If this doesn’t sound like anything new to you, I don’t blame you. After all, rideshare apps like Uber have already been showing notifications like this for years now. Uber had to do a lot of custom stuff to make its notifications look like that on Android, though. Google has basically created a standardized version of what Uber’s been doing. With the new progress-centric notifications in Android 16, any app can create notifications like Uber.
More importantly, progress-centric notifications will be displayed more prominently on the lock screen. This is important given that Google is working on a new compact notification shelf on the lock screen for Android 16. When the new compact option is enabled, notifications are collapsed into a shelf that you have to tap to expand. Progress-centric notifications, i.e. Live Updates, likely won’t be collapsed into this shelf along with other notifications.

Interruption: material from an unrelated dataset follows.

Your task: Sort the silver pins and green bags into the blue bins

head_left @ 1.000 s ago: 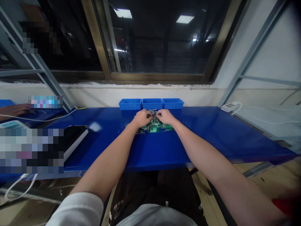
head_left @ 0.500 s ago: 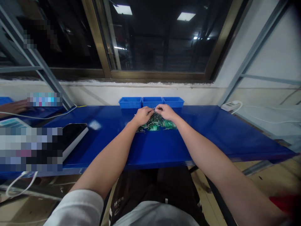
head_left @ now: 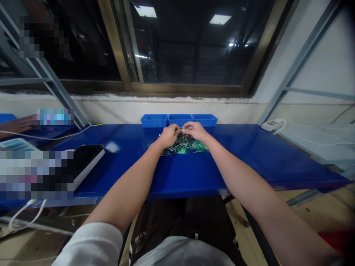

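Observation:
A pile of small metal pins and green pieces lies on the blue table. Above the pile's far edge, my left hand is closed, its fingertips pinched near a small piece too tiny to identify. My right hand is also closed, thumb and fingers together at the same spot. The fingertips of both hands nearly meet. Three blue bins stand in a row just behind the hands.
A dark-topped white device sits at the left of the table. A white power strip lies at the back right corner. Another person's hand is at the far left. Metal posts rise at both sides.
Both hands stay over the pile with the fingertips together. The fingers have shifted slightly, and a small piece shows a little more between them.

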Demonstrator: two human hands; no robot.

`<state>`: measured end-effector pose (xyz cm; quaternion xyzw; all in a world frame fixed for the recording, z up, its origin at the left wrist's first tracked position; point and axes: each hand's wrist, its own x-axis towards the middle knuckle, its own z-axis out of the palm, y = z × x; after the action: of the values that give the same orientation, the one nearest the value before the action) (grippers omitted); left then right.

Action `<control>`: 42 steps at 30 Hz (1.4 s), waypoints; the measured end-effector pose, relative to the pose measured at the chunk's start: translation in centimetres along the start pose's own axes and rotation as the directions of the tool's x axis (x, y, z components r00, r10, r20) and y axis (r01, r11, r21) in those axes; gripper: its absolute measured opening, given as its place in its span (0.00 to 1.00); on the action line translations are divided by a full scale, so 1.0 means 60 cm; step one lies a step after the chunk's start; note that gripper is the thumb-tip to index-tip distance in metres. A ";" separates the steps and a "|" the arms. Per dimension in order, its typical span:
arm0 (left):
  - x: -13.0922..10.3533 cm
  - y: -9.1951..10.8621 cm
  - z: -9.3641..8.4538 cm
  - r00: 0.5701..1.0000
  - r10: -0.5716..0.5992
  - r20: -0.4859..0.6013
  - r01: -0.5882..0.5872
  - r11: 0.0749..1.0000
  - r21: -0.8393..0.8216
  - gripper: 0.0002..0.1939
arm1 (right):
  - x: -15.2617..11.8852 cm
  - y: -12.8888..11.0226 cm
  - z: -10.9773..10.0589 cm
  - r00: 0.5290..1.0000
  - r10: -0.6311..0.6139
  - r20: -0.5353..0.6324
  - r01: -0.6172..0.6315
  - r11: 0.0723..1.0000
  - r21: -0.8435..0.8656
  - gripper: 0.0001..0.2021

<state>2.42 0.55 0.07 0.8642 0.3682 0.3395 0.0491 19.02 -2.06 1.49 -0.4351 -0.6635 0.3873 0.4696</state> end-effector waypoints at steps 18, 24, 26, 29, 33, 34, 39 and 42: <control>-0.003 0.000 -0.005 0.999 -0.015 -0.042 0.016 1.000 0.023 0.12 | 0.007 0.022 -0.027 0.998 0.020 -0.051 -0.019 0.999 0.038 0.11; -0.006 -0.012 -0.007 0.996 -0.078 -0.035 0.081 0.990 0.111 0.11 | 0.018 0.042 -0.053 0.977 -0.041 -0.208 0.009 0.989 -0.150 0.09; -0.007 -0.013 -0.007 0.997 -0.075 -0.026 0.078 0.989 0.126 0.11 | 0.019 0.045 -0.059 0.978 -0.024 -0.209 -0.010 0.987 -0.159 0.09; -0.007 -0.013 -0.006 0.997 -0.074 -0.011 0.074 0.988 0.134 0.10 | 0.017 0.042 -0.066 0.982 0.058 -0.181 -0.080 0.990 -0.116 0.11; -0.007 -0.011 -0.007 0.997 -0.082 0.008 0.081 0.988 0.133 0.10 | 0.014 0.037 -0.073 0.971 0.197 -0.135 -0.202 0.979 -0.024 0.14; -0.007 -0.011 -0.007 0.997 -0.082 0.011 0.080 0.988 0.135 0.10 | 0.015 0.038 -0.074 0.969 0.203 -0.141 -0.207 0.978 -0.012 0.14; -0.006 -0.013 -0.006 0.996 -0.081 0.022 0.077 0.985 0.152 0.09 | 0.031 0.052 -0.083 0.946 0.145 -0.291 -0.154 0.988 -0.009 0.12; -0.006 -0.014 -0.004 0.997 -0.080 0.024 0.075 0.986 0.151 0.09 | 0.041 0.060 -0.092 0.917 0.085 -0.389 -0.110 0.993 -0.042 0.13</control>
<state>1.55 0.86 -0.21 0.8554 0.4252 0.2957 0.0024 24.63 1.96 0.28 -0.5499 -0.5474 0.2958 0.5572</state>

While I can’t confirm this to be the case, strings I discovered in Android 16 Beta 1 suggest that Live Updates will always appear on the lock screen. The OS currently doesn’t refer to this new class of notification as Live Updates, instead referring to it as live notifications. However, it’s likely this is merely an early copy and that it’s talking about the same feature.
<string name="live_notifications">Live notifications</string>
<string name="live_notifications_desc">Pinned notifications display live info from apps, and always appear on the status bar and lock screen</string>
<string name="live_notifications_switch">Show live info</string>
What’s interesting about these strings is that they also mention live notifications always appearing on the status bar. Google’s blog post didn’t say anything about the placement of Live Updates on the status bar, but the Android developer docs state that promoted/live notifications may “show as chips in the status bar, and/or permanently appear on always-on displays.”

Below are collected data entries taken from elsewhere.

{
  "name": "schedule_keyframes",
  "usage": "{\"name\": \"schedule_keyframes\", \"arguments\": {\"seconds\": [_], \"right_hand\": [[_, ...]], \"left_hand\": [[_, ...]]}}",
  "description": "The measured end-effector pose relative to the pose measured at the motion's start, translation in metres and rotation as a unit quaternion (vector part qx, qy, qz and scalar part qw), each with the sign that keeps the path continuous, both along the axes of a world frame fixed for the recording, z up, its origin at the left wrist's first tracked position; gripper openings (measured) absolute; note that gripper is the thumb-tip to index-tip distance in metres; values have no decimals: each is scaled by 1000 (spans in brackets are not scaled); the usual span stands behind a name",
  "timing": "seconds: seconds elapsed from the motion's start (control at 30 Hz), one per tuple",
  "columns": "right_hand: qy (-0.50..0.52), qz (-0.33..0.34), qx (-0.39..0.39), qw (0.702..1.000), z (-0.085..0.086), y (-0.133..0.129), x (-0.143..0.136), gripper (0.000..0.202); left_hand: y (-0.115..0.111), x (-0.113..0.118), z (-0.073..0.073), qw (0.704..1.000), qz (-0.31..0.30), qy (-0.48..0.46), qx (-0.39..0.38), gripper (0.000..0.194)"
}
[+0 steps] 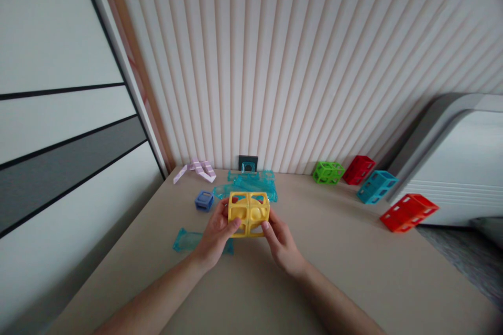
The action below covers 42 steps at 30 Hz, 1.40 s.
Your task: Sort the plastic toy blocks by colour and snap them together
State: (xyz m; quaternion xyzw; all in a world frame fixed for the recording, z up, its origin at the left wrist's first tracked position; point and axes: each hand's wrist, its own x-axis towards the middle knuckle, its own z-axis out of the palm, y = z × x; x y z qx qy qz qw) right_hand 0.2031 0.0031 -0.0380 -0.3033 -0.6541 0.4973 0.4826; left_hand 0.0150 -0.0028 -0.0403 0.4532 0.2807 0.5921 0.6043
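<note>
While both hands [243,230] grip a yellow openwork block [249,213] between them, a blue openwork cube [204,200] rests beyond the left one.

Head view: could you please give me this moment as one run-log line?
left hand: holds yellow openwork block; right hand: holds same block; small blue block: on table, left of it
</note>
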Motion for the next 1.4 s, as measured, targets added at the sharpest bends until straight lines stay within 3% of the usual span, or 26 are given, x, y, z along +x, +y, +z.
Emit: {"name": "schedule_keyframes", "arguments": {"seconds": [0.23, 0.47, 0.63, 0.7, 0.93, 1.07, 1.17, 1.27, 1.4], "right_hand": [[-10, -114, 15, 993, -23, 4, 3, 53], [-52, -167, 95, 980, -23, 3, 1, 49], [-97, -131, 140, 977, -31, -5, 1, 101], [-119, -122, 134, 976, -30, -6, 1, 111], [-159, -173, 144, 961, -12, -8, -5, 105], [-157, -183, 132, 961, -11, -9, -5, 107], [-128, -193, 138, 963, -13, -6, -3, 105], [-86, -246, 139, 956, -10, 7, 5, 100], [-47, -391, 135, 909, -2, 45, 39, 91]], "left_hand": [[-2, -4, -4, 994, -84, 40, 49, 56], [-4, 1, 1, 992, 16, 116, 45, 50], [-4, -1, -7, 985, 21, 159, 71, 48], [-5, -2, -12, 979, 18, 184, 85, 48], [-3, -5, -13, 967, 32, 232, 96, 45], [-3, -3, -13, 967, 27, 231, 103, 44], [-5, 0, -20, 962, 79, 234, 117, 51], [-8, 1, -25, 925, 143, 294, 195, 52], [-12, 1, -22, 830, 123, 405, 363, 50]]}}
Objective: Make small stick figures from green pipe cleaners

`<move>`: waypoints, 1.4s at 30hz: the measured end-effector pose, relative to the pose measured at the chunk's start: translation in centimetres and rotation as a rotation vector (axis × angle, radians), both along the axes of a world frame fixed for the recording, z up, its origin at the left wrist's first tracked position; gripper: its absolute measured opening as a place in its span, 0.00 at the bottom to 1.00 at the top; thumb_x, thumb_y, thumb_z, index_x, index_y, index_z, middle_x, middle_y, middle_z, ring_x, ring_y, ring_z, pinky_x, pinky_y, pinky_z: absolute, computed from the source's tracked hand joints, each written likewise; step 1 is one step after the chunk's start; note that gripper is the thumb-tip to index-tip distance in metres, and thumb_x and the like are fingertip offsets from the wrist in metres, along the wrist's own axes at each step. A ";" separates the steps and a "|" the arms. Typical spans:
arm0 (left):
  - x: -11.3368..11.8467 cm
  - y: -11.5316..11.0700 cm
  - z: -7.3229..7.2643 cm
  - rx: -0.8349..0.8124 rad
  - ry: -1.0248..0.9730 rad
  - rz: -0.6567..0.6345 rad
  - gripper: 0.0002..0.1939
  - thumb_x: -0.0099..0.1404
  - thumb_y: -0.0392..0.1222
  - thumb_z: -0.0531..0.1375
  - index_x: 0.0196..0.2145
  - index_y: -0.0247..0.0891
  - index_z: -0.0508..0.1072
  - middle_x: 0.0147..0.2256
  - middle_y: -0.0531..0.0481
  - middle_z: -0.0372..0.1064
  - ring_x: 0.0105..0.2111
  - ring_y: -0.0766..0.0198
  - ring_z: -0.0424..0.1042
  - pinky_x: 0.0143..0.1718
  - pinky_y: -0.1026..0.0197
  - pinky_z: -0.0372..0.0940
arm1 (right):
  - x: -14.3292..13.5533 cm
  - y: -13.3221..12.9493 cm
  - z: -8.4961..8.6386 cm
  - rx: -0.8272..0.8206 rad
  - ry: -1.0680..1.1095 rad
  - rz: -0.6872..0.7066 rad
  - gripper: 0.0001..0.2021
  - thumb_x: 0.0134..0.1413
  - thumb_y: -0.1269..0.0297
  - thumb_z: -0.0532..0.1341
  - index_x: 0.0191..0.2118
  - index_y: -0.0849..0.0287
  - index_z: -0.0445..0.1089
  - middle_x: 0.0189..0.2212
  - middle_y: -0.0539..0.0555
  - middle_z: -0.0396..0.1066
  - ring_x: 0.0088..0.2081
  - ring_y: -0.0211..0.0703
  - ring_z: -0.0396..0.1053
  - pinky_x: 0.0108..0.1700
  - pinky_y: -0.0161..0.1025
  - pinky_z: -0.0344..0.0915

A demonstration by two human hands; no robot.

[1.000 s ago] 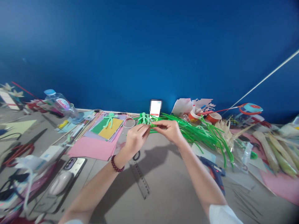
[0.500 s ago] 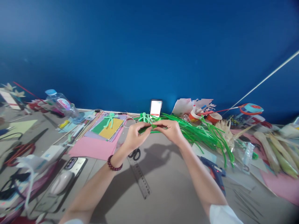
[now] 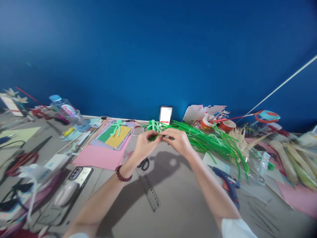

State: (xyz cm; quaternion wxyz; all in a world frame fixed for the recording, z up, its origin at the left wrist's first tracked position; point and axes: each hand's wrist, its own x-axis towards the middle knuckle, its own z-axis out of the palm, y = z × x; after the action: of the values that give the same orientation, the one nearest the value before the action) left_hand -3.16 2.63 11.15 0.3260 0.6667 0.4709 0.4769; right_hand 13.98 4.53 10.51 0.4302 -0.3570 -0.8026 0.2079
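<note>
My left hand (image 3: 145, 144) and my right hand (image 3: 177, 140) meet above the far part of the table, thumbs and fingers pinched. Between them is a small green pipe cleaner piece (image 3: 153, 137), mostly hidden by the fingers. Just behind the hands a pale green pipe cleaner figure (image 3: 154, 125) stands near a lit phone (image 3: 165, 115). A bundle of green pipe cleaners (image 3: 210, 140) lies beside my right hand. Below my left wrist are black-handled scissors (image 3: 144, 164) and a clear ruler (image 3: 150, 190).
At left are pink paper (image 3: 100, 157), a second pale green figure (image 3: 116, 127), a bottle (image 3: 65, 109), and a phone (image 3: 81, 175) with a white mouse (image 3: 64, 193). To the right sit a glue gun (image 3: 229, 185), paper cups (image 3: 227, 125) and corn husks (image 3: 287, 158). A blue wall (image 3: 158, 59) closes the back.
My hands have drawn slightly closer together, and the right fingers have turned a little, so less of the green piece shows. The things on the table keep their places.
</note>
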 end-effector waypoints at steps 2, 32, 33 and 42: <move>0.0 0.1 -0.2 -0.007 0.019 0.015 0.10 0.57 0.45 0.61 0.29 0.34 0.76 0.26 0.48 0.73 0.26 0.64 0.70 0.26 0.65 0.62 | -0.2 -0.1 -0.2 0.000 -0.008 -0.002 0.09 0.55 0.66 0.61 0.41 0.53 0.75 0.40 0.54 0.75 0.41 0.45 0.73 0.40 0.38 0.70; -0.8 0.9 -0.6 0.355 0.120 -0.103 0.07 0.62 0.41 0.59 0.37 0.39 0.75 0.36 0.46 0.73 0.39 0.60 0.70 0.42 0.56 0.65 | 0.2 0.7 1.1 -0.549 0.473 0.028 0.14 0.38 0.55 0.70 0.28 0.60 0.73 0.24 0.51 0.75 0.25 0.39 0.71 0.26 0.34 0.69; -0.8 0.9 -0.6 0.389 0.152 -0.075 0.07 0.62 0.41 0.59 0.37 0.39 0.75 0.36 0.46 0.73 0.39 0.60 0.70 0.43 0.55 0.65 | 0.1 0.6 1.0 -0.540 0.482 0.021 0.14 0.39 0.55 0.69 0.29 0.60 0.74 0.25 0.52 0.75 0.26 0.40 0.72 0.28 0.35 0.70; -0.6 0.9 -1.2 0.573 0.359 0.092 0.07 0.62 0.41 0.59 0.38 0.40 0.74 0.37 0.47 0.74 0.40 0.58 0.71 0.44 0.53 0.61 | -0.9 -0.5 0.7 -0.380 0.411 -0.068 0.10 0.49 0.61 0.63 0.36 0.58 0.78 0.33 0.53 0.78 0.34 0.46 0.76 0.40 0.42 0.74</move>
State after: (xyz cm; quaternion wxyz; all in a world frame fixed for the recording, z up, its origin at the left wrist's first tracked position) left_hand -3.81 3.54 9.98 0.0152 0.7826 0.3972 0.4791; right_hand 13.09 4.06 11.25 0.5160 -0.4082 -0.6328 0.4082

This lines up with my previous reporting on the Rich Ongoing Notifications API. Back in October, I discovered a hidden command-line interface that allowed me to create mock live notifications with customizable app icons, text, and background colors. These mockups appeared as chips in the status bar, as shown in the gallery below.
Given the reference to status bar chips in the Android developer docs, it’s likely that Live Updates will appear as status bar chips. They’ll also show up on always-on displays, which is interesting. Google hasn’t shared any information on how to make progress-centric notifications appear in the status bar as chips or on the always-on display, so we’re not sure if that’s even possible yet in Android 16 Beta 1. The feature is clearly still a work in progress, so we’ll likely have to wait for a future beta to see Live Updates in all their glory.